─── EXTRACTED MATERIAL

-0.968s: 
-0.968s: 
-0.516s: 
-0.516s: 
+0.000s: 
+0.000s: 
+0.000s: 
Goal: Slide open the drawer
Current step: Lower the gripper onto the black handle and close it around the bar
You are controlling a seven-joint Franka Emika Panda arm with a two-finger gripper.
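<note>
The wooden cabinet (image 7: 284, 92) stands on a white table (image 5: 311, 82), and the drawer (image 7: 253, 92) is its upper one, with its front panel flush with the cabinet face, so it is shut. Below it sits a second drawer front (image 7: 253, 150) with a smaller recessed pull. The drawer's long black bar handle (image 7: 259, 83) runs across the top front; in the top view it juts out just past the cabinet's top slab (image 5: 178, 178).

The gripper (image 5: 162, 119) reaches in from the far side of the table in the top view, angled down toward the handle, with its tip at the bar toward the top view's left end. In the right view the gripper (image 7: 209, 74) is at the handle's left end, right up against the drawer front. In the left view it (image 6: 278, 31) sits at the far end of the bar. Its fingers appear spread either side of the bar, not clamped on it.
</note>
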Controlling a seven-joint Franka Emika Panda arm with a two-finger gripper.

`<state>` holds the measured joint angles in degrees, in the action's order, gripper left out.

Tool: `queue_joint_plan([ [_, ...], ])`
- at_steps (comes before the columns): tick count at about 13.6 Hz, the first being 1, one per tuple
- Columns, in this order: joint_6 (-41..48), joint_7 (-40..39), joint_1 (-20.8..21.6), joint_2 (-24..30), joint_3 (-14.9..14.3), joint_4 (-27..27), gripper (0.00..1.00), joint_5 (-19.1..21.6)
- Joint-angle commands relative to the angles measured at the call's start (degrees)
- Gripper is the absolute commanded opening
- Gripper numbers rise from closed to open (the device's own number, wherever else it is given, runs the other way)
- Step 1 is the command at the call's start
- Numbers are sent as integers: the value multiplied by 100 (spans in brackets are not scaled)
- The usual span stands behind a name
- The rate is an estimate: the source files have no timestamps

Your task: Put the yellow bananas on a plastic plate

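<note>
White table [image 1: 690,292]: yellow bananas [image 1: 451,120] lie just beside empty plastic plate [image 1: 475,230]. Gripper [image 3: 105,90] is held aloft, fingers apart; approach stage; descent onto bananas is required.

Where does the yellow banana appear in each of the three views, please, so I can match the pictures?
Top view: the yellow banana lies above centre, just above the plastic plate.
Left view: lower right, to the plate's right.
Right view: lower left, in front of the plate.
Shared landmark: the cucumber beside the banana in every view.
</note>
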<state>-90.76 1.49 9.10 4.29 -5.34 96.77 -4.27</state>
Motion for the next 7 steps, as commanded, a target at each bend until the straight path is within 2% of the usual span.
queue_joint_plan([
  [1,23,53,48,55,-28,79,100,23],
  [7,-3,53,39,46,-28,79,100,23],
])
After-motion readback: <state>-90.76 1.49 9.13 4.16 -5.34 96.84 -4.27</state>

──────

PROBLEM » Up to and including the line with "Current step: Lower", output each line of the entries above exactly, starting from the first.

WRITTEN SOLUTION »
-0.968s: 
-0.968s: 
-0.516s: 
-0.516s: 
+0.000s: 
+0.000s: 
+0.000s: 
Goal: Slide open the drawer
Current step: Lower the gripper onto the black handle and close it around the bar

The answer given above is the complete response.